Mon Sep 16 07:46:18 PDT 2024

On Wed, Jun 19, 2024 at 10:41 AM Miquel Raynal
<miquel.raynal at bootlin.com> wrote:
>
> Hello,
>
> miquel.raynal at bootlin.com wrote on Mon, 27 May 2024 18:19:28 +0200:
>
> > Hello all,
> >
> > I would like to re-open the clocks vs. runtime PM/power domains topic
> > that is currently still problematic on i.MX8. I am mentioning a
> > specific SoC here but the problem is hardware agnostic and any SoC with
> > a sufficiently advanced power scheme may suffer from the same issues.
> > When (mainline) Linux is running, we get lockdep warnings because of
> > circular dependencies between the clock and power domain subsystems, as
> > well as real deadlocks.
> >
> > I don't have the full history but here is an interesting attempt at
> > fixing this by Marek end of 2022:
> > https://lore.kernel.org/all/Y1cs++TV2GCuh4tS@pendragon.ideasonboard.com/
> > And here is an interesting discussion that happened on the mailing list
> > following a second attempt from Marek as well:
> > https://patchwork.kernel.org/project/linux-pm/patch/20221108013517.749665-1-marex@denx.de
> >
> > Looking more closely at this problem, there is indeed a software design
> > issue.

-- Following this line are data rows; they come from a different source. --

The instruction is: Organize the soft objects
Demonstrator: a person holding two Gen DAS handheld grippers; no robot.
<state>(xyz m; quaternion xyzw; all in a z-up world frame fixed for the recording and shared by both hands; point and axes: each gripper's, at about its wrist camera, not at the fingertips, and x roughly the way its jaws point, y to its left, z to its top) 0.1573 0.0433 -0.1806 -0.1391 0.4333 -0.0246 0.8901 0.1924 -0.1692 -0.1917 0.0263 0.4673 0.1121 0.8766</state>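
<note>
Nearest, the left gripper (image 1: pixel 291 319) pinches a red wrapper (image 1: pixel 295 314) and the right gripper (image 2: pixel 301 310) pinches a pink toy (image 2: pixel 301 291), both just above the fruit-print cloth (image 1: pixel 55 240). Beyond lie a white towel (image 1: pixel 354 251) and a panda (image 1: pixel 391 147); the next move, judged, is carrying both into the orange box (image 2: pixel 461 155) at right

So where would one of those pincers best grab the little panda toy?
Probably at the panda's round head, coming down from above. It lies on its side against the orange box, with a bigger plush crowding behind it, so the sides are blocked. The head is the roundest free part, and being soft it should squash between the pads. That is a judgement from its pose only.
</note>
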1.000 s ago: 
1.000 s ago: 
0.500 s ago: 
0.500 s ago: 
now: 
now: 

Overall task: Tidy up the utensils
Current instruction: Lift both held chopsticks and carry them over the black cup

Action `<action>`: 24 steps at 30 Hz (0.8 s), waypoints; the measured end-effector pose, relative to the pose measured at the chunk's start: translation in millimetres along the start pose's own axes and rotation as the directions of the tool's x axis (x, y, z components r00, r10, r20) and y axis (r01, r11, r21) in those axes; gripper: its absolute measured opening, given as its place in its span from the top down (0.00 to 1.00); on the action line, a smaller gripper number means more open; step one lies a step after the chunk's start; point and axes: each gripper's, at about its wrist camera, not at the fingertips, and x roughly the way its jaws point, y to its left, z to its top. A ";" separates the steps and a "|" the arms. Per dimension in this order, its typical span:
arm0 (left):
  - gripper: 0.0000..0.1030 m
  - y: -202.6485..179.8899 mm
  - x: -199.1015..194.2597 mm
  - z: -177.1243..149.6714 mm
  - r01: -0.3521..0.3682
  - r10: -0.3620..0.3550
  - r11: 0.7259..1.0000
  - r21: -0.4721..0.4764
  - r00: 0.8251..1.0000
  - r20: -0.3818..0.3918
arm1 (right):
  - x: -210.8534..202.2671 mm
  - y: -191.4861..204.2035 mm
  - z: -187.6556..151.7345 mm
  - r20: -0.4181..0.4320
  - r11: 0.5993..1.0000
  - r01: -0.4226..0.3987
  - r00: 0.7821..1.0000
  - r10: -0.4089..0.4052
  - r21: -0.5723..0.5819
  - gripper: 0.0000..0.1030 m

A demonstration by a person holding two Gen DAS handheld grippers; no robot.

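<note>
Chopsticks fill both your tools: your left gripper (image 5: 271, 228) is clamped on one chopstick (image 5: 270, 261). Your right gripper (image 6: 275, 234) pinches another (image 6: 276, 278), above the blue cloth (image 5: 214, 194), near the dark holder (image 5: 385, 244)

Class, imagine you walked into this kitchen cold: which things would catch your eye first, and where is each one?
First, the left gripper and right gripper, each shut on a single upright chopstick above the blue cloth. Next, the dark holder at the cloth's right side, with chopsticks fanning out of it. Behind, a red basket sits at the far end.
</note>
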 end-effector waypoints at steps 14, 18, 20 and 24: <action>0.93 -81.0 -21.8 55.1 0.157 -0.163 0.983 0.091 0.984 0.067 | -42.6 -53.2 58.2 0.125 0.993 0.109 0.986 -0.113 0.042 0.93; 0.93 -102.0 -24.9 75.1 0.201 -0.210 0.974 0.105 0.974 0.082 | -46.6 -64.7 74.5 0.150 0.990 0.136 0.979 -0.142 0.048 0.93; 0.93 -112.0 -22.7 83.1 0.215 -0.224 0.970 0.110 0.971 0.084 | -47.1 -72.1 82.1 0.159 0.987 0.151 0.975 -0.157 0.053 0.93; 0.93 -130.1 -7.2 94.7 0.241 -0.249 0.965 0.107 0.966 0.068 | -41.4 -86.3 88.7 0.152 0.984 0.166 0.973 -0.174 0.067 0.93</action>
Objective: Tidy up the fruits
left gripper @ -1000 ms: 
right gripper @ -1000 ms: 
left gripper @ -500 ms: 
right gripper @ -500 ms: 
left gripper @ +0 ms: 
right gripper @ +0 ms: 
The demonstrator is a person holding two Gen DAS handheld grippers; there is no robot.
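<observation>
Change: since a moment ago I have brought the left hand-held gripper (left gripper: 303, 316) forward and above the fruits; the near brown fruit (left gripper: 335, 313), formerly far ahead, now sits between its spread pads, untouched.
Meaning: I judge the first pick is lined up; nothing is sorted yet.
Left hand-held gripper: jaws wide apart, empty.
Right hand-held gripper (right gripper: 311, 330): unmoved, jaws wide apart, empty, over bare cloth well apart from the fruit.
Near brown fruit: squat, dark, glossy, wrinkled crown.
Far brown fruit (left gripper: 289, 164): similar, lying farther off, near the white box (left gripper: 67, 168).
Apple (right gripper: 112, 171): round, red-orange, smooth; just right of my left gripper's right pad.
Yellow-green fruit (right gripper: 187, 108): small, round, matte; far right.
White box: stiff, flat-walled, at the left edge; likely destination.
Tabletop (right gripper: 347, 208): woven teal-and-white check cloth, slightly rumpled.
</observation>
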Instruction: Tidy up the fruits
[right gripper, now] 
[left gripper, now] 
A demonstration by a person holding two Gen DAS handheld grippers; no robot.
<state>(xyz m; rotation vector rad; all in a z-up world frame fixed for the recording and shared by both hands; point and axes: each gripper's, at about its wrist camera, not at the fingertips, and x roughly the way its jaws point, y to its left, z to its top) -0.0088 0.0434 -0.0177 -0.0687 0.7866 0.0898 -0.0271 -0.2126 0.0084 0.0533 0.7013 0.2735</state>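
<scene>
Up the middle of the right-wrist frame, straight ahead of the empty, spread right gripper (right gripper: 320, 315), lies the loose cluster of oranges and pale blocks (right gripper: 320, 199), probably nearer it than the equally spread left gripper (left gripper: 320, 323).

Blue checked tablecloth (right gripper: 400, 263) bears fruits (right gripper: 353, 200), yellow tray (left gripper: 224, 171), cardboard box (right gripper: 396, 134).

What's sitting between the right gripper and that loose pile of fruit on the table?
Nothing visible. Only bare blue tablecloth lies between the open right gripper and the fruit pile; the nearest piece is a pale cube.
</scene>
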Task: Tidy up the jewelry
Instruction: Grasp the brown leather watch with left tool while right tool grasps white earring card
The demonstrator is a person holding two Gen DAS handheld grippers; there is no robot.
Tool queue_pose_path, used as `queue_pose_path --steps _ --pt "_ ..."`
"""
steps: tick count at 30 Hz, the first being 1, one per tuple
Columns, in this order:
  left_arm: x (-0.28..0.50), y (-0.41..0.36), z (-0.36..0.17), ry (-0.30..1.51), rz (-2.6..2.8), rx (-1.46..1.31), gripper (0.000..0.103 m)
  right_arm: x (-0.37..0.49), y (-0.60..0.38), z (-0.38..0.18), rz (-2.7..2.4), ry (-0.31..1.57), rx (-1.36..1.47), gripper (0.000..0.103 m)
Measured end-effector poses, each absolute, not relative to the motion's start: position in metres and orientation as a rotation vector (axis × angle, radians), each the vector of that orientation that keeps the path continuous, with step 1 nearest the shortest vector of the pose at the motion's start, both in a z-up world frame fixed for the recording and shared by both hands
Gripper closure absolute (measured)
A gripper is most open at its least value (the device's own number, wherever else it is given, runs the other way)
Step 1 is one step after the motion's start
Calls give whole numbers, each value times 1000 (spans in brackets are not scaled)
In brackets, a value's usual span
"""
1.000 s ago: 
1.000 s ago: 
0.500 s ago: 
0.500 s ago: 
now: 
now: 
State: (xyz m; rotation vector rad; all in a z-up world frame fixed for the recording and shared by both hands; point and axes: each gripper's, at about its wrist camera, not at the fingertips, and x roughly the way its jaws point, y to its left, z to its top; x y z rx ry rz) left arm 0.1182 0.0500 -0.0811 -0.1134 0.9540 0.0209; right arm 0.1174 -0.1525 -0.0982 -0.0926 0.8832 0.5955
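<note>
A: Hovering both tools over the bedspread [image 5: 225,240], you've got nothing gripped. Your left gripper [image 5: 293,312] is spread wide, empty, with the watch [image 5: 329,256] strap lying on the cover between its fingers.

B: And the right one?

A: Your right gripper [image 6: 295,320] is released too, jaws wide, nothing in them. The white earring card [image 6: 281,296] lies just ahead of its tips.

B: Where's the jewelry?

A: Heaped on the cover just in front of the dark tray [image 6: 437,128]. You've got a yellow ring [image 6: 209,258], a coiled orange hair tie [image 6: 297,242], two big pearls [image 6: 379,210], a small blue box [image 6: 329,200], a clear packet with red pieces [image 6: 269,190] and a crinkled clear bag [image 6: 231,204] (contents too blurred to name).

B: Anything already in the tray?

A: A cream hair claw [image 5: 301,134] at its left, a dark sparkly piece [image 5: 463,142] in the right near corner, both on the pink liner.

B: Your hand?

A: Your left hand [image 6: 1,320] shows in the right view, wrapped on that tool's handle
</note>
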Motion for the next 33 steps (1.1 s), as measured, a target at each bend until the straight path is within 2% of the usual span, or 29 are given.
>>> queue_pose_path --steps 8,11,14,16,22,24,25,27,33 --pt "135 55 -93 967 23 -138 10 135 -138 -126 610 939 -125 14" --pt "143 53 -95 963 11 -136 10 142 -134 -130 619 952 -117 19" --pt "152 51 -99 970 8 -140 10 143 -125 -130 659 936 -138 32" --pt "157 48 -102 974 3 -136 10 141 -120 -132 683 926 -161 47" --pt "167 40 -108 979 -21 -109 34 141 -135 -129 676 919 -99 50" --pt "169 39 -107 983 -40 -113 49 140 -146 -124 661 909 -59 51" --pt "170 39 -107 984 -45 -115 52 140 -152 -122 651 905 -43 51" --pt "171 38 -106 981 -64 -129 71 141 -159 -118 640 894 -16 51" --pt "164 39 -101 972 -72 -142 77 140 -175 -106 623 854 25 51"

Both the clock and power domain subsystems are recursive and
> > interdependent, the power domain subsystem being sometimes accessed
> > through runtime PM calls.
> >
> > [TLDR: I'm drafting something, but issue #4 at the bottom is blocking]
>
> I understand getting involved in this thread is a bit tiresome :-), I'd
> really like to get some feedback from the interested parties, even if
> the feedback is not on the technical part, if this issue could get a
> bit of support it would already be a plus.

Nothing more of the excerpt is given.